▸ **Work to be completed**
Below is a listing; print exactly its lines from the one containing "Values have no" down to the one containing "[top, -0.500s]", both inclusive, with every picture left out.

*** Provided data Section Begins ***

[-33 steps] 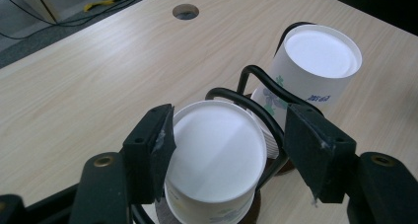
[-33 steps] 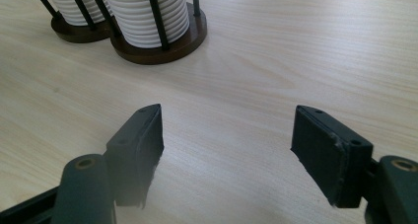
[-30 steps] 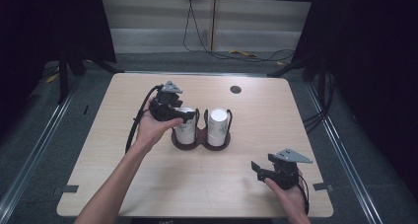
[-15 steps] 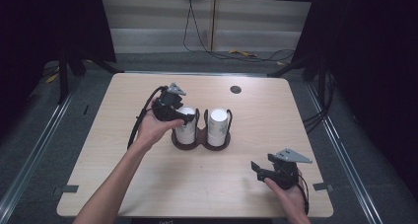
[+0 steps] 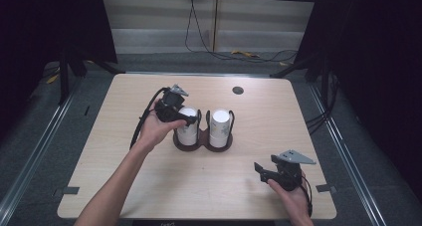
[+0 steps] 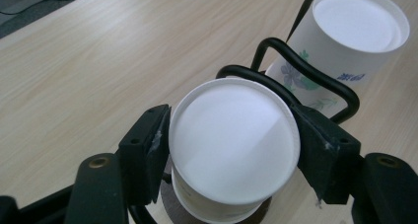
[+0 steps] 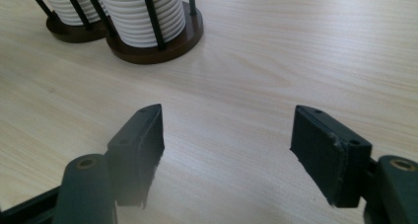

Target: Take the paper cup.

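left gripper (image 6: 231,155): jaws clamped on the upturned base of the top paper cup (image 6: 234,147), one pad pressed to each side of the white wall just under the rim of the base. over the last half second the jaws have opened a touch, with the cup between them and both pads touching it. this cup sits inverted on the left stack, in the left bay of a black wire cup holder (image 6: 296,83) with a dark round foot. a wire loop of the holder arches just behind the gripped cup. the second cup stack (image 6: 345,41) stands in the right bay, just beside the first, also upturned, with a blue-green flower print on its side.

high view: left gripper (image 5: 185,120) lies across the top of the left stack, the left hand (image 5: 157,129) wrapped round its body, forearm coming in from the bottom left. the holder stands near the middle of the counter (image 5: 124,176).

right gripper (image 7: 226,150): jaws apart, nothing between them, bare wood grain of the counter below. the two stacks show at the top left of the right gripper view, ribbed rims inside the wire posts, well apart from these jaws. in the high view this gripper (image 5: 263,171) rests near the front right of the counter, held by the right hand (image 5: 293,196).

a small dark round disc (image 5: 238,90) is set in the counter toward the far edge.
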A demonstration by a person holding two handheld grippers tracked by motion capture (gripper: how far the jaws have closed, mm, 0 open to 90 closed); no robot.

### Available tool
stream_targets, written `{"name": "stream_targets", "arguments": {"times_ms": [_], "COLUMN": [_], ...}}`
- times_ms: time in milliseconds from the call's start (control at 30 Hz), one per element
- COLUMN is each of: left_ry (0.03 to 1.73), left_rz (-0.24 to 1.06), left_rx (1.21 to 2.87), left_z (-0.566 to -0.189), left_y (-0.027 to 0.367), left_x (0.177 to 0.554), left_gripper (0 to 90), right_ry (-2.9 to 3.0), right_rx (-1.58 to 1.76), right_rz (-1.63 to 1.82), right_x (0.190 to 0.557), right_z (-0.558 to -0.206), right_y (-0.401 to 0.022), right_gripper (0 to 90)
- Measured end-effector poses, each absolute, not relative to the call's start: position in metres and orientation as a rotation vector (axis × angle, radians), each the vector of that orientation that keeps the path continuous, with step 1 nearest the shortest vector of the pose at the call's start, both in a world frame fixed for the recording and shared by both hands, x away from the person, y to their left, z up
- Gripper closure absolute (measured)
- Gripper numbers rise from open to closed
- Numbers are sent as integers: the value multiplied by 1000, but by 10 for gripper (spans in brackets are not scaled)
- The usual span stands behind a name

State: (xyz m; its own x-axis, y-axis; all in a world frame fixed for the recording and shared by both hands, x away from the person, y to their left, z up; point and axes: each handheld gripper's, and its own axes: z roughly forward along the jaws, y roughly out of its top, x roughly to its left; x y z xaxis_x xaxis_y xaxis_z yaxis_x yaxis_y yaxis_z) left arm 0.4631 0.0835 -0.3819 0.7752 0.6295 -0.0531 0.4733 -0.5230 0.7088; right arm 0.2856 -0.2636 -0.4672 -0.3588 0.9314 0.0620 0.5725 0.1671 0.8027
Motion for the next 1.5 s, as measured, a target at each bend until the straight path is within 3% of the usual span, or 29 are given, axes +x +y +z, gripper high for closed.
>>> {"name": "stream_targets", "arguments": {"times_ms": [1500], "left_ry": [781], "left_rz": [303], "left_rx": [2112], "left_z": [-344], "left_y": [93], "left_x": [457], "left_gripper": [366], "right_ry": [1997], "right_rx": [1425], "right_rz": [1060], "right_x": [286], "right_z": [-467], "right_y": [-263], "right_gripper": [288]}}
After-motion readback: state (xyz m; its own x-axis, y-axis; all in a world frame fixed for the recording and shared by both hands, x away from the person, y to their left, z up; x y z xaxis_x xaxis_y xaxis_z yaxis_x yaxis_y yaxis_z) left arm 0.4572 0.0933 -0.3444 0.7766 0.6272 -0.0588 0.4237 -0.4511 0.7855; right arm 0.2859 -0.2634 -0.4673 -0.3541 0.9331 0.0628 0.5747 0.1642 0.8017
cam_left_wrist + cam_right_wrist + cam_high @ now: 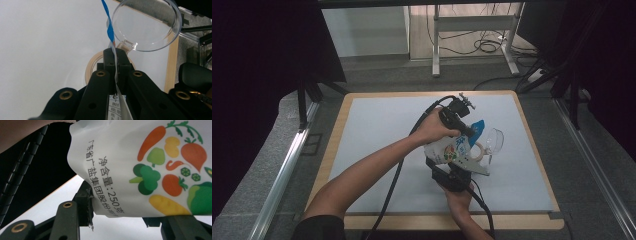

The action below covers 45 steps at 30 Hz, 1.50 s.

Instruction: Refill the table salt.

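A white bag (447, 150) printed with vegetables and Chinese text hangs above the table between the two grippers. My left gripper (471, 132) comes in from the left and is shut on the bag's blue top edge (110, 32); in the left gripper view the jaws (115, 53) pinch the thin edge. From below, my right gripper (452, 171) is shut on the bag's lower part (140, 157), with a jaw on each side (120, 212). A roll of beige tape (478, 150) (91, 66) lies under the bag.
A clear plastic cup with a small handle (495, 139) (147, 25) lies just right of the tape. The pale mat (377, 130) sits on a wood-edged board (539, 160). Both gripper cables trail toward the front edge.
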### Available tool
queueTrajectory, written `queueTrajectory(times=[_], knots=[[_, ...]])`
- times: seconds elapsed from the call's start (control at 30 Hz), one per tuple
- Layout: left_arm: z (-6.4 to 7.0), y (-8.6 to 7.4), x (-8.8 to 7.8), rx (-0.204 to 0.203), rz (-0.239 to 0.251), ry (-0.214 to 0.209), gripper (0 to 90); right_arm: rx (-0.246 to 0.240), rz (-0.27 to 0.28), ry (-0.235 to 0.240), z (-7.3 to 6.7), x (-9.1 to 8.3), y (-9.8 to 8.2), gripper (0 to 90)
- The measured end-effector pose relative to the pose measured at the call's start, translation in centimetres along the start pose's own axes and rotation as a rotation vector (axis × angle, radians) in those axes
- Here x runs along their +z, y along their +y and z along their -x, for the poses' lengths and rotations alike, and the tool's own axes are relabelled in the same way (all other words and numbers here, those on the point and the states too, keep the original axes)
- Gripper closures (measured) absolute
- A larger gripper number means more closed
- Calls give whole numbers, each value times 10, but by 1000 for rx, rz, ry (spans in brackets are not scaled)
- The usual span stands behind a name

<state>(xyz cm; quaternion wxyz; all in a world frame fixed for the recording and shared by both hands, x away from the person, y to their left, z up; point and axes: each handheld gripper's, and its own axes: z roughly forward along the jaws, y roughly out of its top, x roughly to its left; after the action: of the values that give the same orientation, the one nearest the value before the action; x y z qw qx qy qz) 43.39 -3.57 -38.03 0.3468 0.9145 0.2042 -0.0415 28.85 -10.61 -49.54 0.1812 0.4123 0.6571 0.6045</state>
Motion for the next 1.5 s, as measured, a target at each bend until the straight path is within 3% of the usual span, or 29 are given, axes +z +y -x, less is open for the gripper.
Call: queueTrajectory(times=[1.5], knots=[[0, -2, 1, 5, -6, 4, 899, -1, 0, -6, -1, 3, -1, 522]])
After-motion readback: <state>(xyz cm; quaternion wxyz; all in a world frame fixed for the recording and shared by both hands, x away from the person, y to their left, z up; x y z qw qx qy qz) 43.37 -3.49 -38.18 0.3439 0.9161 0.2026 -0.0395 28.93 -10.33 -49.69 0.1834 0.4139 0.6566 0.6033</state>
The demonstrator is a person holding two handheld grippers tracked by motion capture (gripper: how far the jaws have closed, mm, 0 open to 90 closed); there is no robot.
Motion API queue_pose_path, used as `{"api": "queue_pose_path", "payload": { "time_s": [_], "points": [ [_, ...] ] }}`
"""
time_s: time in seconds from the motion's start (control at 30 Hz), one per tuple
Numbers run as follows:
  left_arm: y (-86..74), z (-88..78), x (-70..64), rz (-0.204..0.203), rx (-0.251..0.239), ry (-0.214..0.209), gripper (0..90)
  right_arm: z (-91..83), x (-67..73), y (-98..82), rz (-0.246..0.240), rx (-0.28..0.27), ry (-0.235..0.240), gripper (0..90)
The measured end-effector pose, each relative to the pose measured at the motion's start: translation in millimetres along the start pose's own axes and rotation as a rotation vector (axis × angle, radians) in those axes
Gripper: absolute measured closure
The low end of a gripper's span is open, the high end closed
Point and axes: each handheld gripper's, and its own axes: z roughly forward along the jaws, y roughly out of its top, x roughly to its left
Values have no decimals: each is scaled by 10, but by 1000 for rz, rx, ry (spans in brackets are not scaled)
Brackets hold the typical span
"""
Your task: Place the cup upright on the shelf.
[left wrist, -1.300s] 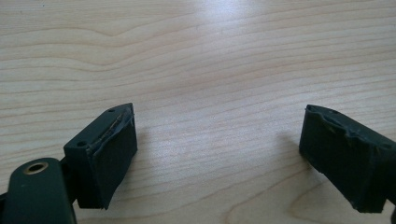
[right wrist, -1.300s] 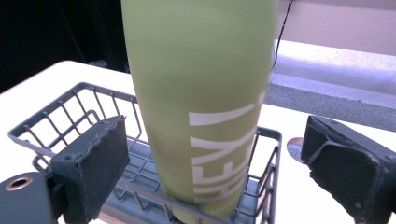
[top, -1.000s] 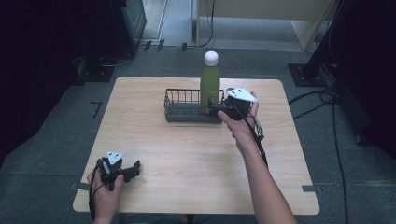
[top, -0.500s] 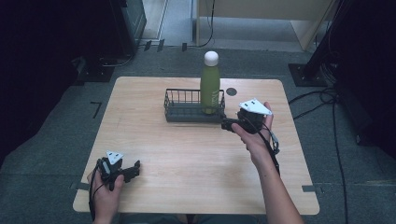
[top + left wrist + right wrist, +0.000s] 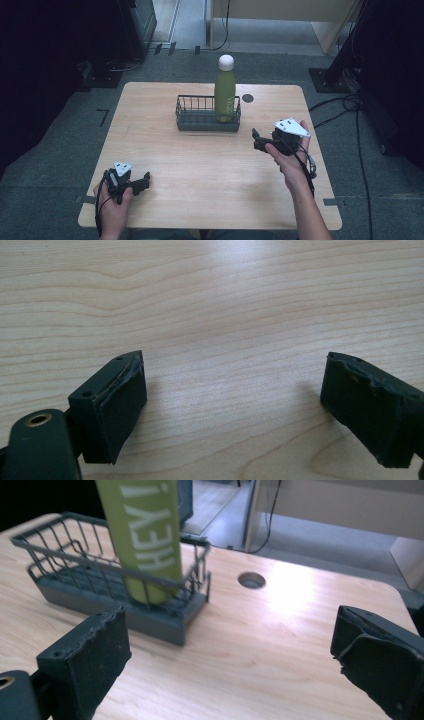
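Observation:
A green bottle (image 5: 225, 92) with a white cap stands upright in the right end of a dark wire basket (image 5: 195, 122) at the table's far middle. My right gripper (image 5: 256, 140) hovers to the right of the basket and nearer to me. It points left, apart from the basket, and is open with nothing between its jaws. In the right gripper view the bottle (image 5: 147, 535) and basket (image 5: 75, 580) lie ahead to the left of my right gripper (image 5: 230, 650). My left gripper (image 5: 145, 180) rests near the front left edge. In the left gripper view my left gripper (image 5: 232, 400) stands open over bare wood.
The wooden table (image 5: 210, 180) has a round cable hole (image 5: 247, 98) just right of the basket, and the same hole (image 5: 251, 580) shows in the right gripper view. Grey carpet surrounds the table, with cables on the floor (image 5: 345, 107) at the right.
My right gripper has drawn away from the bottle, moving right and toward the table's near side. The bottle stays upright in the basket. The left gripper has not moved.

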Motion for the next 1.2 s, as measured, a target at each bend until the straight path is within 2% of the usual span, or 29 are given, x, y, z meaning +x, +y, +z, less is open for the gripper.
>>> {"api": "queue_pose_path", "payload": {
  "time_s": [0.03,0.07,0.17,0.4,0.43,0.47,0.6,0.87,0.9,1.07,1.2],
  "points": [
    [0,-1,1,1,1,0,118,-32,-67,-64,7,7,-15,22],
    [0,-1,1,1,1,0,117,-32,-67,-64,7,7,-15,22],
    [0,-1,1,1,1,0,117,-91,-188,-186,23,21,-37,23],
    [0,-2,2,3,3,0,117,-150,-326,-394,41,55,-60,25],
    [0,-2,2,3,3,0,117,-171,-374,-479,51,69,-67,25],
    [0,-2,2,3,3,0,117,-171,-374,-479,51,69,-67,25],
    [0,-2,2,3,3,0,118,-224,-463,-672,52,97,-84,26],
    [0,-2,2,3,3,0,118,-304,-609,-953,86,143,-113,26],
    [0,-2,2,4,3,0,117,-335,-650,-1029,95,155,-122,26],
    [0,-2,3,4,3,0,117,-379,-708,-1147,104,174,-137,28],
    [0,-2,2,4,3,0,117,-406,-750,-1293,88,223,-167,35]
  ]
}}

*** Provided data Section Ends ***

▸ **Finished exercise**
Values have no decimals: each is scaled by 10, but by 1000 for rz, rx, ry (spans in brackets are not scaled)
Brackets hold the typical span
"""
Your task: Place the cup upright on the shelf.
[left wrist, -1.300s] 
[right wrist, -1.300s] 
[top, -1.000s] 
[top, -0.500s] 

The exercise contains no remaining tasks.